Daniel H. Wilson, the author of this book, has a doctorate in robotics from prestigious Carnegie Mellon and his writing credits include the nonfiction How to Survive A Robot Uprising and How to Build a Robot Army. That knowledge alone should activate your senses as you enter Robopocalypse, a realm where robots run free and humans flee skittering in many directions. Told with the unfolding menace of The Invasion of the Body Snatchers, this novel will keep you up late and your computer unplugged. (from Goodreads)

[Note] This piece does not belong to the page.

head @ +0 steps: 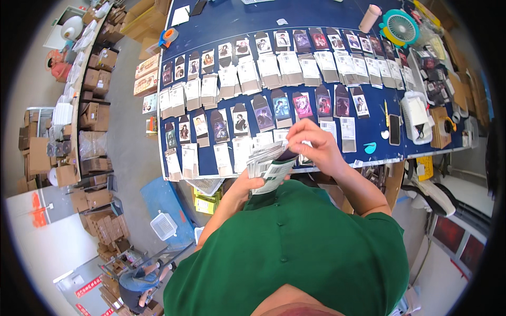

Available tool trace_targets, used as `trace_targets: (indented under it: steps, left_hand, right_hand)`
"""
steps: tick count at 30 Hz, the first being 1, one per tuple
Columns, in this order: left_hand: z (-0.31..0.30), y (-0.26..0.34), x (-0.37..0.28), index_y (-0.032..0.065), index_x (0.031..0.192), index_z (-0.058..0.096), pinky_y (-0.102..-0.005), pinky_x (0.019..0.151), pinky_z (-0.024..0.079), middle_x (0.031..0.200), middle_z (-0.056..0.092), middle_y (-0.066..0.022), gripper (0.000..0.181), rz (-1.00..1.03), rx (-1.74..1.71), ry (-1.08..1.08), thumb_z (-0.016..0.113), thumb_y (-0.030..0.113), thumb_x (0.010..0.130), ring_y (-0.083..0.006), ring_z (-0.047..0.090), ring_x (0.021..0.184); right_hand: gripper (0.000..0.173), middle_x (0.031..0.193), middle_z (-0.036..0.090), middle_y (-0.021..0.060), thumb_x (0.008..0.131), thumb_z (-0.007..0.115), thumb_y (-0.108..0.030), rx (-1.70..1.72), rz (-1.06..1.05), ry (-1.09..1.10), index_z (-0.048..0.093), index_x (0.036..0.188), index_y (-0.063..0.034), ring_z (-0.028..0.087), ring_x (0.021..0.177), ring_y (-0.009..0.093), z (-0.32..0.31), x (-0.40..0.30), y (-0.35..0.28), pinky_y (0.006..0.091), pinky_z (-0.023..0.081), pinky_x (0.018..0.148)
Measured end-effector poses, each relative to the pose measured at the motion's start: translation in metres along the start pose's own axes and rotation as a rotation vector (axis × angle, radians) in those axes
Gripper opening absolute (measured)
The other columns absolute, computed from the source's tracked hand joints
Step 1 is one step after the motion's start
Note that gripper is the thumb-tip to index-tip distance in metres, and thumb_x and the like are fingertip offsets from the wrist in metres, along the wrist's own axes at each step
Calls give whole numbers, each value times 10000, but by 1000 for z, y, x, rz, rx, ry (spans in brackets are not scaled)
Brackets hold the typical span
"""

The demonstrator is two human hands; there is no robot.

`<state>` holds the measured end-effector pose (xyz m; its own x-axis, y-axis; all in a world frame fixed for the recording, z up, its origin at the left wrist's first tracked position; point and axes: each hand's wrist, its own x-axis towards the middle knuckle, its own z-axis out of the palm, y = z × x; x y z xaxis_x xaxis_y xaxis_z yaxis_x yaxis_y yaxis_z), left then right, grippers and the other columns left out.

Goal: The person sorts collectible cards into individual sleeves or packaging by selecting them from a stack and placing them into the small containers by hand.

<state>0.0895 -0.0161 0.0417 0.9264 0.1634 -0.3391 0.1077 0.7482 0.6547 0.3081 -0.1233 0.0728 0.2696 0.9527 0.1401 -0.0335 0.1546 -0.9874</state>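
My left hand (244,186) is closed around a thick, fanned bundle of card packets (274,173), held in front of my chest at the table's near edge. White labels with barcodes show on the bundle. At its top right, the thumb and fingers of my right hand (315,145) pinch the edge of a dark packet flap (286,155). Whether that flap belongs to the front packet cannot be told. Beyond my hands, rows of illustrated character cards (281,106) lie on the blue table (229,21), with stacks of labelled packets (269,70) below them.
At the right stand a white basket (411,130), a phone (394,129), a teal cutter (370,147) and a teal fan (400,27). A tape dispenser (168,37) sits at the left edge. Shelves with cartons (97,81) line the left. Two other people are farther off.
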Motion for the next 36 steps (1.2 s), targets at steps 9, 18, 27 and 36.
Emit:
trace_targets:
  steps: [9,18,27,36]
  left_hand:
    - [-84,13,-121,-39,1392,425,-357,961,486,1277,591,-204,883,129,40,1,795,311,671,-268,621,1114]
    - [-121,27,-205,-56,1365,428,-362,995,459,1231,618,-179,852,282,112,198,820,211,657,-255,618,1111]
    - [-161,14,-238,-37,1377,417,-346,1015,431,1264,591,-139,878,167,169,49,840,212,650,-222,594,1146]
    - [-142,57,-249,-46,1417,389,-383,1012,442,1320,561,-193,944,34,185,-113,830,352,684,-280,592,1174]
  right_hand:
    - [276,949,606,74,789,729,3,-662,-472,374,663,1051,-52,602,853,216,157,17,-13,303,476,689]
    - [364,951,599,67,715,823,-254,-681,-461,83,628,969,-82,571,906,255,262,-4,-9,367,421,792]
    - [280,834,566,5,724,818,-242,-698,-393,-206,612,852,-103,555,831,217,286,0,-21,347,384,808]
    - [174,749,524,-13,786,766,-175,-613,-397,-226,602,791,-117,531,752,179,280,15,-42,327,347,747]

I have been reading Robert J. Sawyer’s www trilogy which is also about computers/technology becoming self aware. It is amazing how different the takes are on the subject. Wilson’s book makes me nervous. I am already concerned about what our lives would be like if there was an EMB that wiped out the technology I rely on. How much worse would it be if that technology turned on humanity?
The first chapter of the book takes place during the immediate aftermath of the war between the robots and humans. It almost made me not read the book. There was nothing really wrong with it, but it wasn’t what I was in the mood to read. I put it down for a few days and when I came back to it, I realized the rest of the book was the story of the beginning of the war and its duration. The chapters alternate between different characters, so I got a variety of perspectives. I ended up really enjoying the book.
One thing that struck me in the first chapter is the narrator states he is transcribing the records by hand. He is not trusting them to a digital form. That is one thing that concerns me about our (my) reliance on computers and the cloud. Nothing is in hard copy. What will happen if I no longer have access to computers? It’s a disturbing thought.